Conforme explicitado em recente decisão do TST, “os princípios da flexibilização e da autonomia privada consagrados pela Constituição da República conferem aos Sindicatos maior liberdade para negociar com as entidades patronais, valorizando, assim, a atuação dos segmentos econômicos e profissionais na elaboração das normas que regerão as respectivas relações, cuja dinâmica torna impossível ao Poder Legislativo editar Leis que atendam à multiplicidade das situações delas decorrentes. Desta forma, não podemos desestimular essas negociações, avaliando as cláusulas de um Acordo de forma individual, com um enfoque sectário, sem considerar a totalidade do instrumento normativo, porquanto as condições mais restritivas para os trabalhadores foram por eles acordadas em prol de outros dispositivos, que instituem vantagens ou benefícios além dos patamares legalmente fixados”7. Com efeito, uma maior liberdade de negociação trará como conseqüência o fortalecimento dos sindicatos, ainda que a longo prazo.

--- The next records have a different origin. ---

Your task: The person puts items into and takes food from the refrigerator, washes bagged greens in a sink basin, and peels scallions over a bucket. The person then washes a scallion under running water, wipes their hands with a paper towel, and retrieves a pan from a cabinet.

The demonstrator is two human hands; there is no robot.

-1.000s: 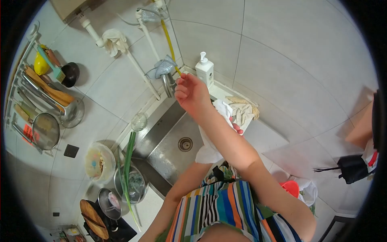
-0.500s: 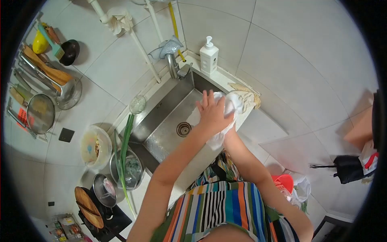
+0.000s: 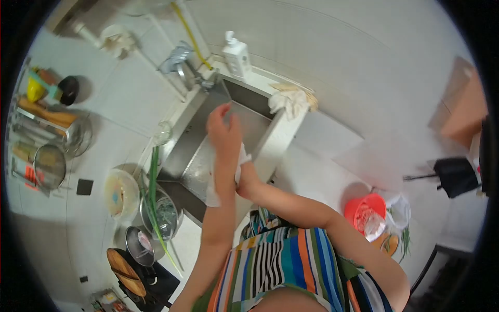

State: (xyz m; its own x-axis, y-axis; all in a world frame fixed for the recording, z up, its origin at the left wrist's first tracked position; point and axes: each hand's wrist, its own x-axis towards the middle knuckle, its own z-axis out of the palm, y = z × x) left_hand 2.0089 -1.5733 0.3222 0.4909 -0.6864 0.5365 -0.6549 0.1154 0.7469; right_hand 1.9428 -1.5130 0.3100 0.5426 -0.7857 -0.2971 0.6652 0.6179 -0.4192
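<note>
My left hand [image 3: 224,131] is raised over the stainless steel sink [image 3: 200,148], somewhat blurred, with thumb and fingers apart and nothing in it. A white cloth [image 3: 212,195] lies around my left wrist and forearm, showing on both sides of it. My right hand [image 3: 248,181] presses the cloth against that wrist from the right; its fingertips are partly hidden behind the left forearm. Beyond the hands stands the faucet [image 3: 205,83], a grey cloth [image 3: 179,56] tied on its pipe.
A white pump bottle [image 3: 237,57] stands at the sink's back corner. Cream rags [image 3: 291,102] hang over its right rim. Left are a glass [image 3: 162,133], green onions [image 3: 153,182], a metal bowl [image 3: 174,223] and a bagged bowl [image 3: 122,195]. A red bucket [image 3: 365,205] sits on the floor right.
Both hands have moved left and nearer my body, away from the rags. The white cloth went from the left hand to around the left wrist. The view has shifted.
</note>
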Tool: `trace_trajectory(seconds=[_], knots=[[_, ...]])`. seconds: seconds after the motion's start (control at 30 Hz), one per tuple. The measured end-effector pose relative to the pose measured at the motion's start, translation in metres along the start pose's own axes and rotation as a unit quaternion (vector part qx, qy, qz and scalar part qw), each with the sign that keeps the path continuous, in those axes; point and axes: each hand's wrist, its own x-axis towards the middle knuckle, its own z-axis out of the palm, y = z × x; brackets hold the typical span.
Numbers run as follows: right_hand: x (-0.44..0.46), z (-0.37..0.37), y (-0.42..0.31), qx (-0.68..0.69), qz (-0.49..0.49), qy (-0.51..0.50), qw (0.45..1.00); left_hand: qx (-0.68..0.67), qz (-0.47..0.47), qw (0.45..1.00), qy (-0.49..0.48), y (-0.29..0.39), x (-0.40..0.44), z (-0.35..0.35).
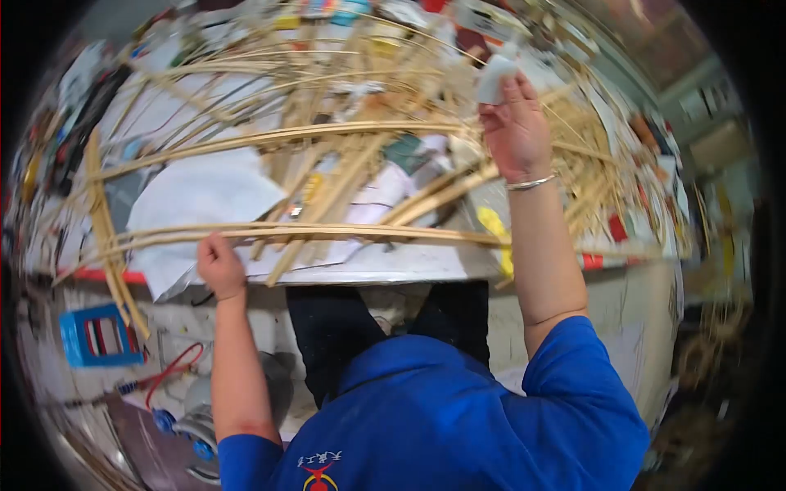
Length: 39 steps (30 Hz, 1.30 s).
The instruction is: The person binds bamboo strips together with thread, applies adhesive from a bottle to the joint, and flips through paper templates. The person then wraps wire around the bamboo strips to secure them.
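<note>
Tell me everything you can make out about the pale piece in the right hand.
The pale piece is whitish with a faint blue-green tint, looks flat, and has a rounded outline. The right hand grips its right side, fingers over its surface, beyond the wristband. It could be paper, cloth or foam; blur hides its texture.

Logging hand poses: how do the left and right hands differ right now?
Left hand closes on long wooden strips near the table edge; right hand holds a whitish sheet farther out. Left wrist looks bare; right wrist wears a silvery bangle. Both hands are ungloved.
</note>
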Motion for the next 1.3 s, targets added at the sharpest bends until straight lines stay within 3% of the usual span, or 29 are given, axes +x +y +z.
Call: trace_trajectory(seconds=[0.07,0.13,0.2,0.3,0.43,0.57,0.67,0.77,0.87,1.0,1.3], knots=[[-0.025,-0.055,-0.036,-0.068,-0.048,0.081,0.993,-0.06,0.005,0.998,0.006,0.008,0.003,0.001],[-0.056,-0.092,-0.059,-0.204,-0.086,0.199,0.955,-0.106,-0.049,0.993,-0.003,0.011,0.001,0.001],[-0.088,-0.13,-0.065,-0.239,-0.106,0.273,0.926,-0.099,-0.015,0.995,0.005,0.001,0.002,0.001],[-0.13,-0.174,-0.058,-0.271,-0.077,0.351,0.893,-0.115,-0.03,0.993,0.002,-0.014,0.006,0.0],[-0.149,-0.191,-0.048,-0.26,-0.049,0.377,0.888,-0.119,-0.024,0.992,0.014,-0.001,0.005,0.004],[-0.137,-0.191,-0.045,-0.306,-0.042,0.342,0.887,-0.143,-0.024,0.989,0.02,0.012,0.003,0.008],[-0.108,-0.203,-0.037,-0.407,-0.062,0.214,0.886,-0.116,-0.011,0.993,0.021,0.001,0.005,0.004],[-0.069,-0.193,-0.037,-0.571,-0.034,0.097,0.814,-0.119,-0.028,0.992,0.013,-0.004,0.008,0.0],[-0.033,-0.182,-0.028,-0.674,0.006,0.072,0.735,-0.109,-0.022,0.994,0.021,0.001,0.007,0.003],[-0.006,-0.186,-0.013,-0.741,-0.034,0.006,0.671,-0.155,-0.033,0.987,0.009,-0.004,0.007,0.001],[-0.001,-0.186,-0.016,-0.783,-0.078,-0.053,0.615,-0.151,-0.047,0.987,0.007,-0.002,0.006,0.001]])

Há, contudo, ferrenhos opositores à idéia de flexibilização. Para eles, o que se pretende é o enfraquecimento dos direitos trabalhistas duramente conquistados. De acordo com Amílton Bueno de Carvalho, arauto do direito alternativo, embora exista semelhança entre o princípio da flexibilização e o direito alternativo (os adeptos de um e de outro repudiam uma visão meramente legalista do Direito), a diferença é fundamental : enquanto o direito alternativo propugna pela ampliação dos direitos trabalhistas, a flexibilização admite a possibilidade de restrição em decorrência de dificuldades econômicas.8 Para Bueno de Carvalho, “flexibilizar”9. representa, na ótica alternativa, um retrocesso, posto que busca restringir direitos já conquistados pela classe trabalhadora”. (xxii) Insiste em que a doutrina da flexibilização apenas dá suporte técnico à “flexibilização” que sempre existiu, pois mesmo os direitos legalmente conquistados têm sido postergados ou sonegados, a exemplo do salário mínimo.

Não é bem assim. Embora pertinente e justificável sua preocupação com a possibilidade de restrição de direitos conquistados, cabe lembrar que, constitucionalmente, só podem ser flexibilizados dois direitos: jornada de trabalho e salário. No que se refere à possibilidade de redução do horário de trabalho, pode ser medida eficaz para frear o ritmo de demissões, sendo, portanto, benéfica ao hipossuficiente. Quanto ao salário, embora a flexibilização autorize o sindicato a acordar sua redução, não haverá prejuízo ao trabalhador se, em negociação coletiva, for estabelecida compensação por meio de garantias quaisquer que, em determinada circunstância, sejam ainda mais vantajosas para a totalidade da categoria. Para ambos os casos apresentados, sempre se deve atentar para que aquilo que for acordado no instrumento coletivo, na sua integralidade, não deve causar prejuízo aos empregados.10 Nessas circunstâncias, não há por que considerar que a flexibilização reduz, simplesmente, direitos conquistados.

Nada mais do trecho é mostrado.